# Classical Music/Performing Arts TV Subscription



## TVResearcher

Hello forum members,

I was hoping to get some feedback on a TV proposition that I'm currently researching. As you may know, there are quite a few websites and channels offering high-quality programming, but we're looking to bring some of these together and offer as a bigger package, probably through a small 'Settop Box'. We feel that the web is a good place for content, but that certain programming is best viewed in high quality on 'the big screen'.

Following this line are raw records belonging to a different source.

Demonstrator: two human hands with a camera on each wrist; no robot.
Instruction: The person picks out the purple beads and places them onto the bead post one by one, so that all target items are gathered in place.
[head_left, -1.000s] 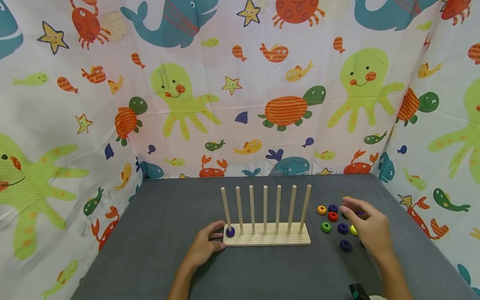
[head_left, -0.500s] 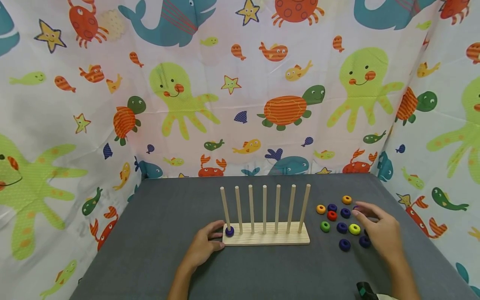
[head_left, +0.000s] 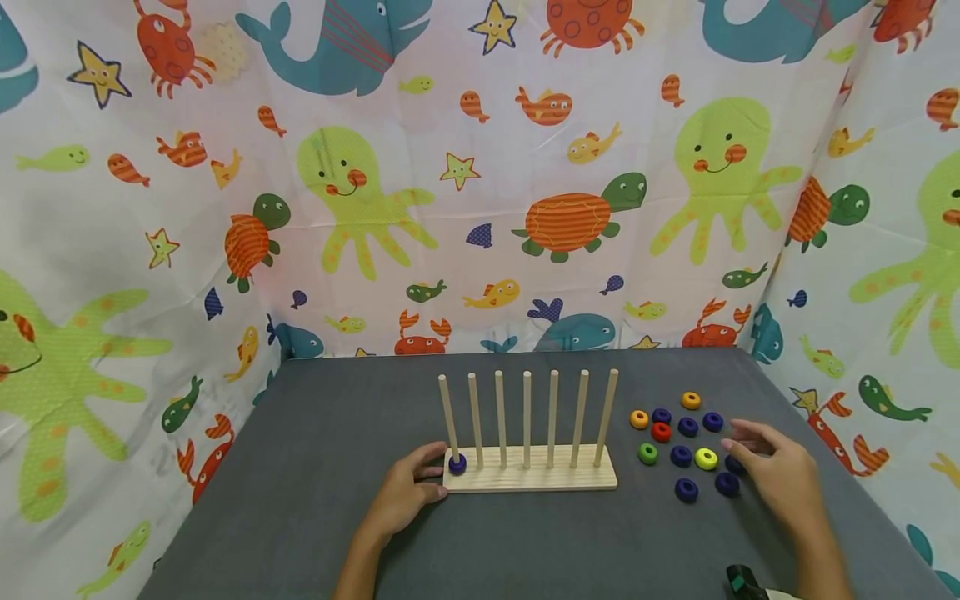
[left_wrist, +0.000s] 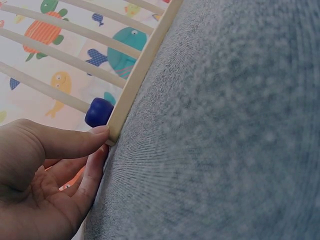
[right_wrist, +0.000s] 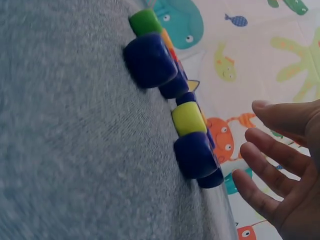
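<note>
A wooden peg board (head_left: 530,472) with a row of several upright pegs stands on the grey table. One dark blue bead (head_left: 457,464) sits at the foot of its leftmost peg. My left hand (head_left: 405,492) grips the board's left end, thumb at the front corner and fingers behind it. In the left wrist view the thumb lies against the board's edge, just beside the blue bead (left_wrist: 99,111). My right hand (head_left: 780,471) hovers at the right side of the loose beads, fingers loosely bent and holding nothing. The right wrist view shows its fingers apart from the beads.
Loose beads lie right of the board: several dark blue ones such as this blue bead (head_left: 686,490), two orange, a red bead (head_left: 661,432), a green bead (head_left: 647,453) and a yellow bead (head_left: 706,458). A sea-animal curtain (head_left: 465,208) surrounds the table (head_left: 360,417).
My right hand has moved right and towards me from over the beads, uncovering an orange bead, the yellow bead and several blue ones. My left hand stays on the board's end.
</note>
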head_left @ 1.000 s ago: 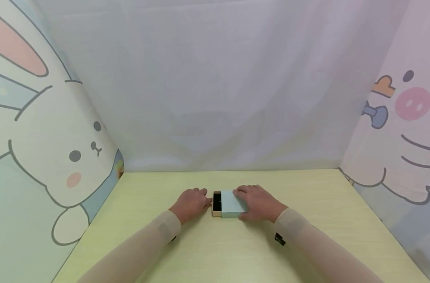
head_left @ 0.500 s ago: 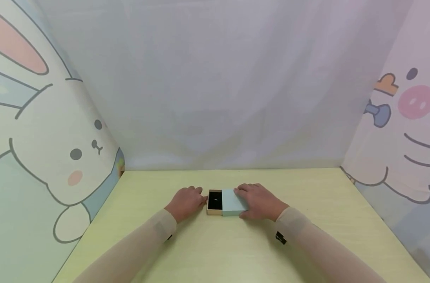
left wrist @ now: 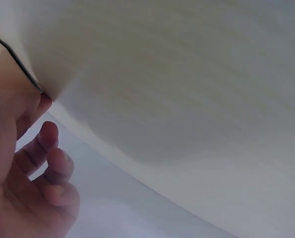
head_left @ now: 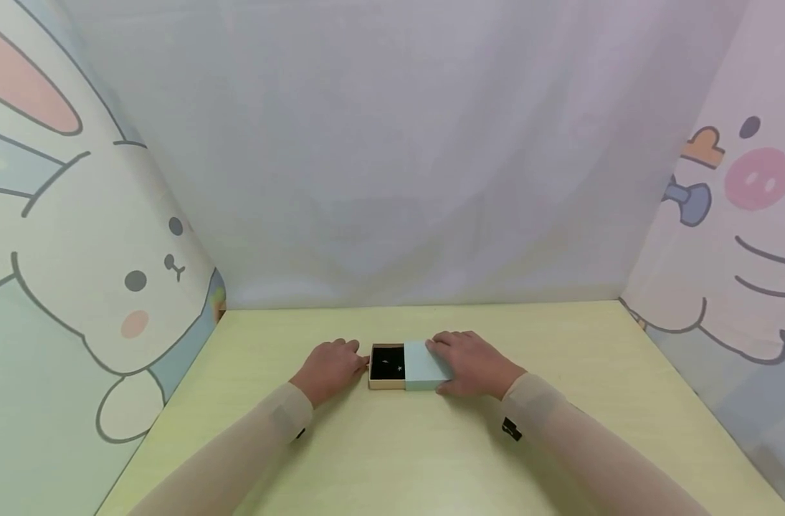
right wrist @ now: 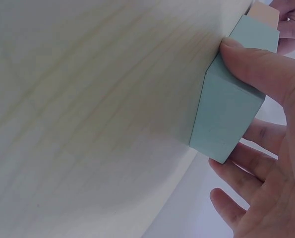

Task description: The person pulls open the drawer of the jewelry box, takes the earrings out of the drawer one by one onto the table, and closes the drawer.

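Note:
A small light-blue box sleeve (head_left: 426, 364) lies on the table with its tan drawer (head_left: 387, 385) slid well out to the left. Black lining (head_left: 384, 370) fills the drawer, and on it sit tiny silvery pieces, one like a star (head_left: 399, 369). My right hand (head_left: 474, 365) grips the sleeve's right end; in the right wrist view its thumb lies along one side of the sleeve (right wrist: 225, 119) and fingers press the opposite side. At the drawer's left end, my left hand (head_left: 330, 371) pinches its edge between thumb and index finger, other fingers loosely curled (left wrist: 60, 166).
The pale wooden table (head_left: 392, 459) runs back to a plain whitish curtain (head_left: 392, 158). Cartoon-printed panels stand along the left side (head_left: 82, 301) and the right side (head_left: 740, 287). Both forearms reach in from the front edge.
My left hand has moved left, drawing the drawer farther out of the sleeve, so more black lining and the silvery pieces show. The right hand stays on the sleeve.

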A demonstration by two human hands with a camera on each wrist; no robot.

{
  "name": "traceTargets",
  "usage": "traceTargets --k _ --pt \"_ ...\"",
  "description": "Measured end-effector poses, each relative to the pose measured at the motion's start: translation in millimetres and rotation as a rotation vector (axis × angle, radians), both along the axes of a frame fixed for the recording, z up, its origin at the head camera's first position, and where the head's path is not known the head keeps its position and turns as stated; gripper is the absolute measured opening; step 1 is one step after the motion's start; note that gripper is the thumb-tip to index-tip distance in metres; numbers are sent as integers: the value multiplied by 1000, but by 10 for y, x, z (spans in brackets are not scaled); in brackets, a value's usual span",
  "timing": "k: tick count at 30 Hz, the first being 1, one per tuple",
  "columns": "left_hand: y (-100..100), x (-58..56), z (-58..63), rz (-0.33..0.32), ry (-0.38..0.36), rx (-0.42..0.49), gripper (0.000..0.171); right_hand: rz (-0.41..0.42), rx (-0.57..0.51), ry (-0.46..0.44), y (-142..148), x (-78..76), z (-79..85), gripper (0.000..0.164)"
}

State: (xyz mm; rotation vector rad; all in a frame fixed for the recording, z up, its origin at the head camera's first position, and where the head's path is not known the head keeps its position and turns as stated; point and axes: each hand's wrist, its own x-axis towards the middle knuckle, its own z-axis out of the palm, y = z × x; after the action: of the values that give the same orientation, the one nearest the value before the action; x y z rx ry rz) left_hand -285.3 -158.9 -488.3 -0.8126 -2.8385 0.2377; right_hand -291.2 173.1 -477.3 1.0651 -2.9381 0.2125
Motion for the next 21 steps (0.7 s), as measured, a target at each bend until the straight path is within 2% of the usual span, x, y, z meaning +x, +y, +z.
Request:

The company that I'm working with is looking to offer a compelling subscription package that will include between 2 and 4 TV channels (ideally in HD) as well as a huge library of Video on Demand programmes to access. There will be a lot of Classical Music, Opera, Ballet/Performing Arts, and possibly even other niche strands like Jazz and Theatre. It would be good to hear your thoughts on this, specifically the following questions:

- Would you want to subscribe to this?
- How much would you feel would be a value for money subscription fee?
- Does adding Opera, Theatre, Jazz etc add value?
- Would you be willing to access this through a small Settop Box that plugs into your TV, or download an 'App' on Smart TVs (if you have one)?

Many thanks for reading this, and I'll pop in to see your answers from time to time.

All the very best,
TVResearcher


----------



## Vaneyes

I've been waiting close to two decades for a 24/7 cable TV Classical Music Channel (CMC). We had a smidgen of classical music when A&E and Bravo debuted, but they soon morphed into ordinary cable crap.

Certain orchestras such as Berlin Philharmonic have started online presentations, which I think is brilliant. I hope this advent continues, as more and more consumers get advanced HDTV systems. I'll be making that jump before too long.

Recent related article...

http://www.newmusicbox.org/articles/classical-music-in-the-era-of-espn/


----------



## Zarathustra

You mean something like mezzo? http://www.mezzo.tv/

I just checked and it was showing Bruckner's 9th. This past week they have been showing a lot of Richard Strauss.

It would probably be cheaper if you would just ask them to broadcast in your country and share the costs of productions than to have entirely new productions of your own.


----------